Atria - CDK Stack Refactoring Migration Report

Atria - CDK Stack Refactoring Migration Report

Executive Summary

This document details the comprehensive refactoring of the Atria CDK infrastructure from a monolithic single-stack architecture to a modular nested stack architecture.

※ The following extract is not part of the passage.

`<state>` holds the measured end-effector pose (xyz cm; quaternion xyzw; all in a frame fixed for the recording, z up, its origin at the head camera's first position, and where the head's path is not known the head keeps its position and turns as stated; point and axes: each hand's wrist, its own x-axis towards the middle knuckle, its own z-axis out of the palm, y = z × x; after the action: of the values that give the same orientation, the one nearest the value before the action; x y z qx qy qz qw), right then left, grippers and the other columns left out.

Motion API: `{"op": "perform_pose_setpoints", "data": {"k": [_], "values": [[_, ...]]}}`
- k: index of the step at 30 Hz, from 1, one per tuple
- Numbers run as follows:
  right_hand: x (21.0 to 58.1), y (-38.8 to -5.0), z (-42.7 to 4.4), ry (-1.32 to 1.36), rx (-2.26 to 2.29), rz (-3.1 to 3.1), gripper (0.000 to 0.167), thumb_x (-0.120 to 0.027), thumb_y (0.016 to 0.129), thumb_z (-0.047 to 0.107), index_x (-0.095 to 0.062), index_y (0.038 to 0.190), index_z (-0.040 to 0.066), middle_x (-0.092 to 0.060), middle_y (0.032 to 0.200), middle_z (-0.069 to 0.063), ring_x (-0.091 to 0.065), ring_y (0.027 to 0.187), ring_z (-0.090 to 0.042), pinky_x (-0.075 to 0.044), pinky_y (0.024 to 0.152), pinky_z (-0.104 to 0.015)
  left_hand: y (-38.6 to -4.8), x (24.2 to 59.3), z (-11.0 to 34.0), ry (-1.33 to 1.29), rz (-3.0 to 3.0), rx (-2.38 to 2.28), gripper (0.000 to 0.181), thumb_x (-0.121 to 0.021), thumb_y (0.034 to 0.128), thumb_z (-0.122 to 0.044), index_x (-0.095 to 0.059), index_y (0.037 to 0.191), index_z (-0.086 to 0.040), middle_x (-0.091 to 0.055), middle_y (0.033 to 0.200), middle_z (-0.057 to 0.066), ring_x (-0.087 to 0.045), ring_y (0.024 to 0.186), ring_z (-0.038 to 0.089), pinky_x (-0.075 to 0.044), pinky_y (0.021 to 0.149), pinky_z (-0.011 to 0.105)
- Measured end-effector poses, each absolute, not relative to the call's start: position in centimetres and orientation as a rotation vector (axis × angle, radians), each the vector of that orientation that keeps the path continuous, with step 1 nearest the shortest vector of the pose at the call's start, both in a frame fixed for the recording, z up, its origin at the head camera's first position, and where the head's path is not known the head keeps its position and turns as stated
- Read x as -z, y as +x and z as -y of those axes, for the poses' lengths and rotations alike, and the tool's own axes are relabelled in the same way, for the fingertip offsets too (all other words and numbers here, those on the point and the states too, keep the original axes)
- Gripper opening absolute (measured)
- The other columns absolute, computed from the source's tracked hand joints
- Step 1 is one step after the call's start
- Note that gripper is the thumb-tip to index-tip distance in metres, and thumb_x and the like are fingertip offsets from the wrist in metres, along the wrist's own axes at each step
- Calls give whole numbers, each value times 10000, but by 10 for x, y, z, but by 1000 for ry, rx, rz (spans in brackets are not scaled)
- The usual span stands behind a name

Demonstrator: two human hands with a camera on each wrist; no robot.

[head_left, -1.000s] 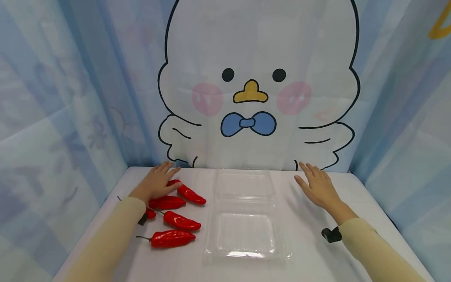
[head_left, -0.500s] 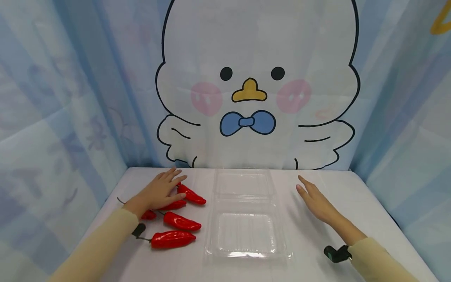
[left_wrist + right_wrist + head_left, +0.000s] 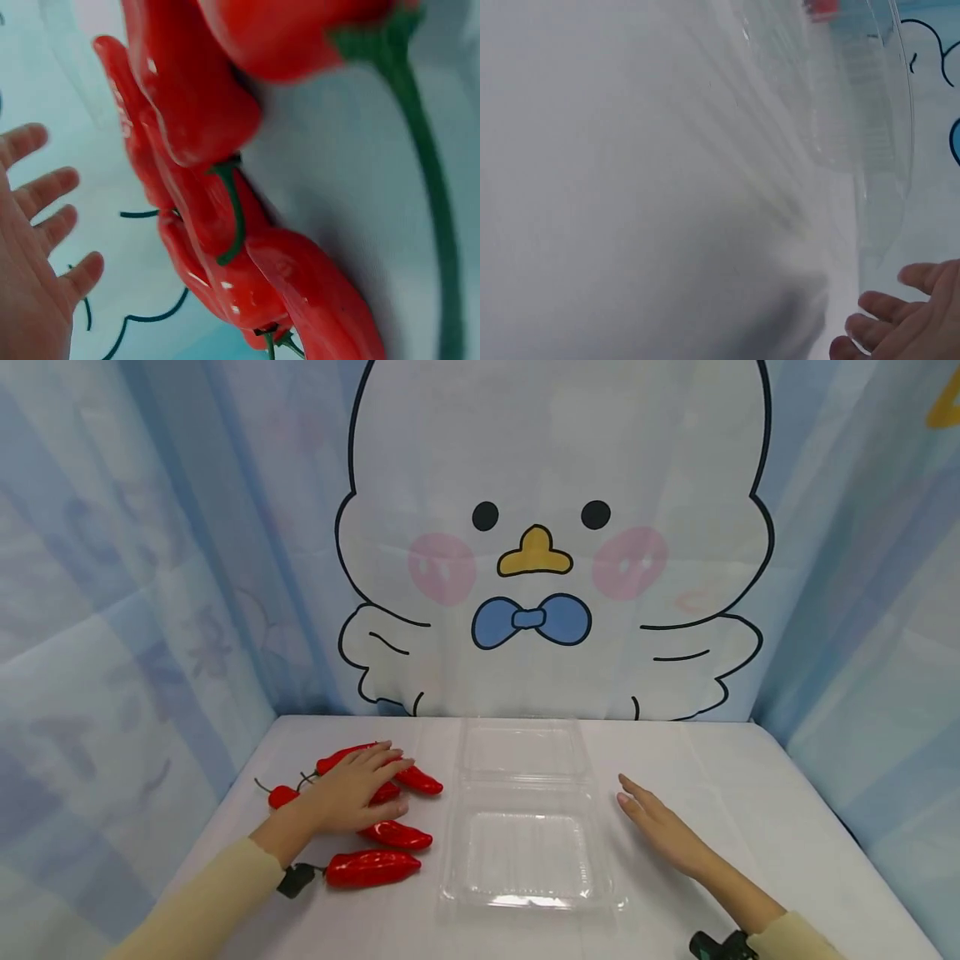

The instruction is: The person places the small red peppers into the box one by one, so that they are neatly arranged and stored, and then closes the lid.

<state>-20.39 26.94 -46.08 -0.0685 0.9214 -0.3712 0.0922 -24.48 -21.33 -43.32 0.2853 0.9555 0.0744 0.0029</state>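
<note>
Several red chili peppers with green stems lie on the left of the table; the nearest pepper (image 3: 372, 868) shows whole in the head view. My left hand (image 3: 348, 795) hovers over the others with its fingers spread, hiding parts of them. In the left wrist view the hand (image 3: 34, 247) is apart from the peppers (image 3: 202, 97) and holds nothing. To the right of the clear plastic box (image 3: 528, 860), my right hand (image 3: 667, 837) is held above the table, fingers extended. That hand (image 3: 907, 315) also holds nothing in the right wrist view.
The clear box lies opened flat, its lid half (image 3: 521, 752) toward the back. Behind the white table (image 3: 690, 760) hangs a curtain (image 3: 525, 677) with a cartoon bird, and blue curtains close off both sides.
My left hand has moved right and nearer, over the middle peppers, uncovering those at the back left. My right hand has drawn back toward me. Peppers and box stay put.
</note>
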Motion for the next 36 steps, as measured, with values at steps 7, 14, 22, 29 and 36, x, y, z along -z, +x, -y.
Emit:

The migration was necessary to overcome AWS CloudFormation's 500-resource limit while improving maintainability, deployment isolation, and scalability.

Key Achievements

Metric

Before

After

Metric

Before

After

Stack Architecture

Monolithic (~575 resources)

7 Nested Stacks + Main Stack

Main Stack Lines

~4,314

1,839 (57% reduction after legacy cleanup)

New Stack Files

0

7 nested stacks

Shared Utilities

0

3 modules

Total New TypeScript

0

~3,091 lines

Pull Requests Merged

1

8

Lines Removed

-

2,475 lines (legacy code cleanup)


Table of Contents

  1. Problem Statement

  2. Solution Architecture

  3. Migration Phases

  4. File Changes Summary

  5. Nested Stack Details

  6. Shared Utilities

  7. Migration Principles

  8. Deployment Considerations

  9. Commit History

  10. Future Improvements


Problem Statement

The original Atria CDK infrastructure was implemented as a single monolithic stack (cdk-stack.ts) containing all resources for multiple application features. This approach led to:

  1. Resource Limit Risk: CloudFormation stacks are limited to 500 resources. The Atria stack was approaching this limit resources.

  2. Deployment Coupling: Changes to one feature required full stack deployment, increasing risk and deployment time.

  3. Maintainability Challenges: A single 4,250+ line file became difficult to navigate and maintain.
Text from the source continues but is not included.